- [Record extracts]:

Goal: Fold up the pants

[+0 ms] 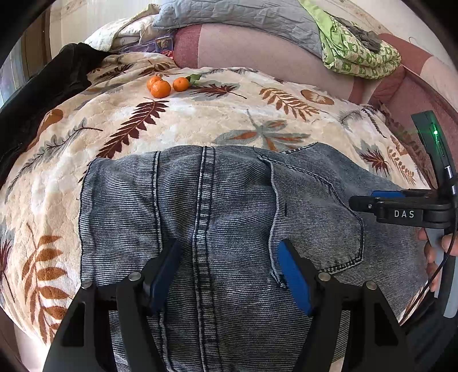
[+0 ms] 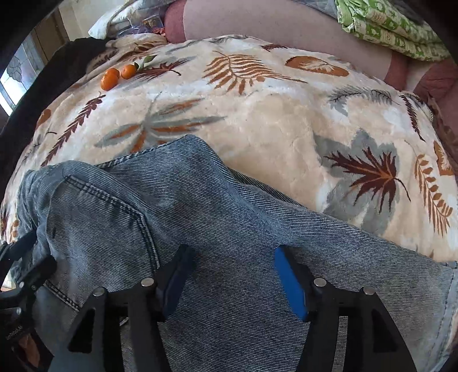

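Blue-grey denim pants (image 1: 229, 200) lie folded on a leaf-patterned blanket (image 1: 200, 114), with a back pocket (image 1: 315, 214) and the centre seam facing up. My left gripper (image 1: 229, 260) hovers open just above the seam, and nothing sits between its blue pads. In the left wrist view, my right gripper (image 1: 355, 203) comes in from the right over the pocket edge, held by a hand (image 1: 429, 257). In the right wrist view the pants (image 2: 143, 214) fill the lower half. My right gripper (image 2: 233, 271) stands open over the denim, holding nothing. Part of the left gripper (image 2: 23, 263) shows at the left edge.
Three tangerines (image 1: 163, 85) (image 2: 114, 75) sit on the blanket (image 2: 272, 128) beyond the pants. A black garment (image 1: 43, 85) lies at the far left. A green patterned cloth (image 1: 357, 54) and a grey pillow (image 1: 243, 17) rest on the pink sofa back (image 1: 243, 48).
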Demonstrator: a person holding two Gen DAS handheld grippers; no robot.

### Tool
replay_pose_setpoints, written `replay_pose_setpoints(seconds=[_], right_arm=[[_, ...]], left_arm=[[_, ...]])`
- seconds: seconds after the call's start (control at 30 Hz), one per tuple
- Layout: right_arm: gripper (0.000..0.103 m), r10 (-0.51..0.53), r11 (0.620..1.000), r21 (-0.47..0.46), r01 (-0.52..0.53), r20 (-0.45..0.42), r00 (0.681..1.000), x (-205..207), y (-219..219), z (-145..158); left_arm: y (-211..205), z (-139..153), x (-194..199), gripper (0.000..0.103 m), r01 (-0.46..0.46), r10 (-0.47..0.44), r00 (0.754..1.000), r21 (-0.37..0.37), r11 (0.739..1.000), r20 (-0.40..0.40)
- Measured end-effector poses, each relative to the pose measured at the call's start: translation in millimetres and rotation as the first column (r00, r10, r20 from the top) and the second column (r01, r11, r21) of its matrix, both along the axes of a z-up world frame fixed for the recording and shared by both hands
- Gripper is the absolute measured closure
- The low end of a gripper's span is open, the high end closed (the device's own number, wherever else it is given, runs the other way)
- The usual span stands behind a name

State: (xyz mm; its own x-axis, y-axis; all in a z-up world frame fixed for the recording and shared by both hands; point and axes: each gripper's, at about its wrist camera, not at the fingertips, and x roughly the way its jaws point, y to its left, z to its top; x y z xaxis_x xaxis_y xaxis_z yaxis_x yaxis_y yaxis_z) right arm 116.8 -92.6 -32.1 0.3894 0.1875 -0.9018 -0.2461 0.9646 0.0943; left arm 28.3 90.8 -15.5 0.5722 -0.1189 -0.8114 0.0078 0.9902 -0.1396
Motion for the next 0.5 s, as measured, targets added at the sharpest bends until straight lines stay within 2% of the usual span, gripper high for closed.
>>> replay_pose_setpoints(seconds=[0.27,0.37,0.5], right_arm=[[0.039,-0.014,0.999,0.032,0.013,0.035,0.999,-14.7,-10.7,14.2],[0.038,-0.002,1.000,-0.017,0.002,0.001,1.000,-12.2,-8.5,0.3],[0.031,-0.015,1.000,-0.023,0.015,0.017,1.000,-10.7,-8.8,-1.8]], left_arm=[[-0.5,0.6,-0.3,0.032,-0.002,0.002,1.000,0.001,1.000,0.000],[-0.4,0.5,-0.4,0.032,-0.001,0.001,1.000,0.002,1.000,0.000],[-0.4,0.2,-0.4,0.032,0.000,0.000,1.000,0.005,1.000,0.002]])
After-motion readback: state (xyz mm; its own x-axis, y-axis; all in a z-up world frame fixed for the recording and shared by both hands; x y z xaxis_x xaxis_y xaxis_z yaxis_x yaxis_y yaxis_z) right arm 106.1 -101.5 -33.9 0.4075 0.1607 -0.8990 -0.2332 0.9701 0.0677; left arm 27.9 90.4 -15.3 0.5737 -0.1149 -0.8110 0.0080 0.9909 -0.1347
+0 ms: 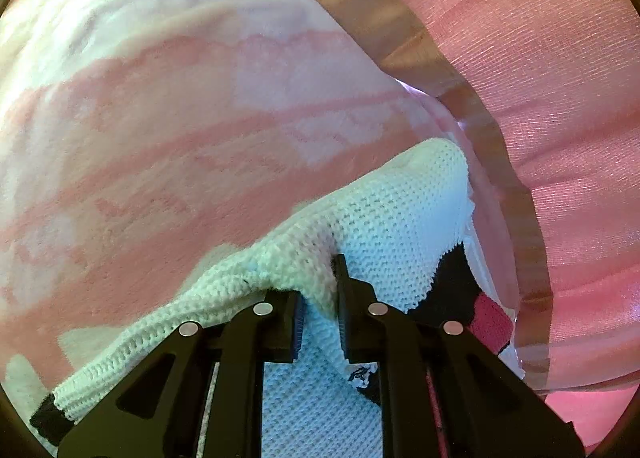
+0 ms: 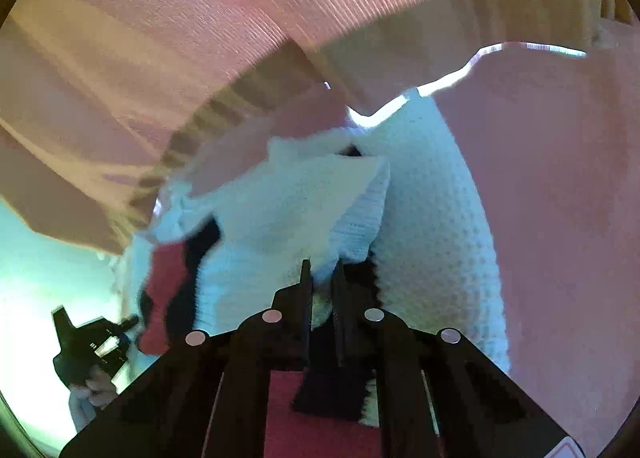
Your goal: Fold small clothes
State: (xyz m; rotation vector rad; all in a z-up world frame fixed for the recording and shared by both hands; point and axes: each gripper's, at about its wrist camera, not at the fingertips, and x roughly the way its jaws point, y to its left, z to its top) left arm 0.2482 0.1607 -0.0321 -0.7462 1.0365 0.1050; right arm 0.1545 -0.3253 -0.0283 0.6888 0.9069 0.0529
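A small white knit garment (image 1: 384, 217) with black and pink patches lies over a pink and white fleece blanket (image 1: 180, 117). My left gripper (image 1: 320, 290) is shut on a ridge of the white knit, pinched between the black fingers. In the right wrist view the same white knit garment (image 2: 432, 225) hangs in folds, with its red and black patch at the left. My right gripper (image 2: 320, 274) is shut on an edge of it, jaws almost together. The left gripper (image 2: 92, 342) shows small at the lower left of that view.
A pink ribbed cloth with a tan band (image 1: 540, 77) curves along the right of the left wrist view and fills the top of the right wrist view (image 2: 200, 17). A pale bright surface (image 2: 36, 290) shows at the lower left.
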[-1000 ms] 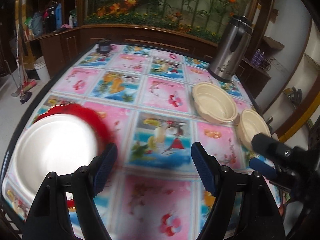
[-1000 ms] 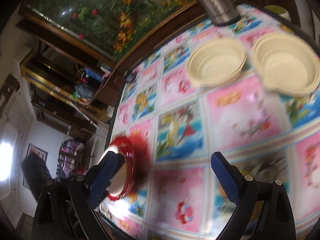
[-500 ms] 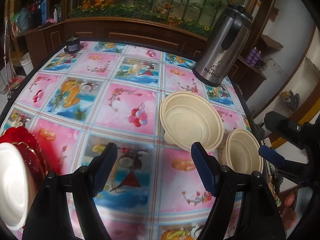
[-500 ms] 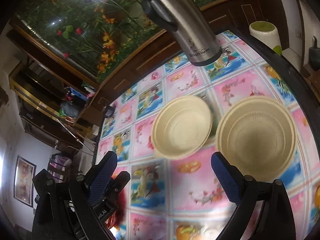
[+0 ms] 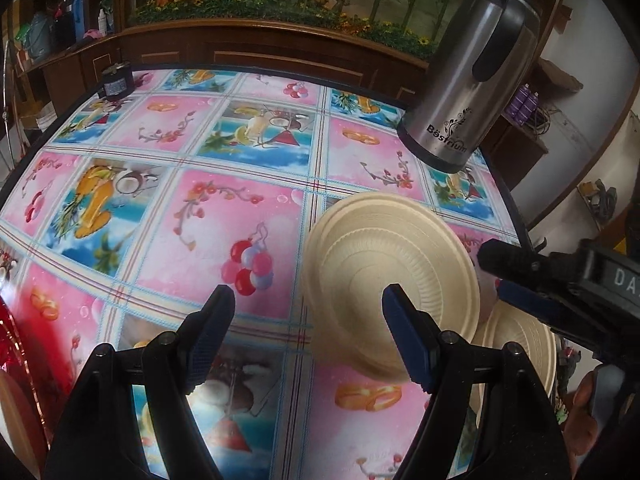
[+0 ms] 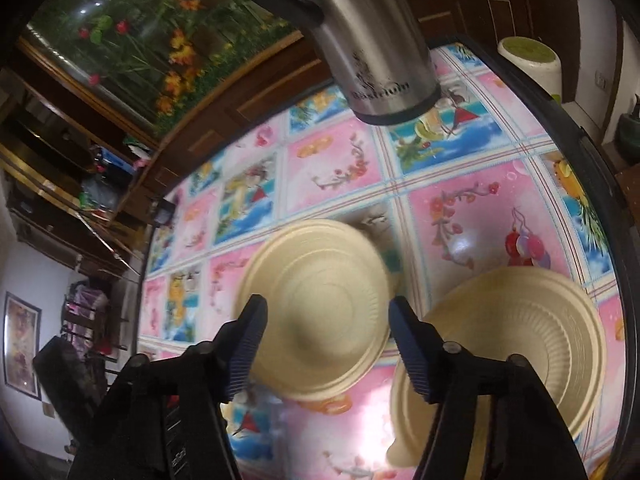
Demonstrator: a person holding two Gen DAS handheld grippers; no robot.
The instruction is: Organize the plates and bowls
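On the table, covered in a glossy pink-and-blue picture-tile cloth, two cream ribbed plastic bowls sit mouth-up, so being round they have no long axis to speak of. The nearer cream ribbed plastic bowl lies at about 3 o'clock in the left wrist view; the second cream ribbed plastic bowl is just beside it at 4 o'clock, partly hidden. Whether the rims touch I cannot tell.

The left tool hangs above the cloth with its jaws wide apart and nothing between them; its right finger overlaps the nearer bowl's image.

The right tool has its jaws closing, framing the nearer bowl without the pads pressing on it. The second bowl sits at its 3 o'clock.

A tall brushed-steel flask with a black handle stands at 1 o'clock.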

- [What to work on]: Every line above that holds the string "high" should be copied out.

- [Written answer]:
- The low end of a gripper's span is open, the high end closed (the device's own number, wherever else it is given, runs the other way)
Motion for the next 0.5 s, as measured, targets added at the sharpest bends until straight lines stay within 2% of the usual span, gripper high for closed.

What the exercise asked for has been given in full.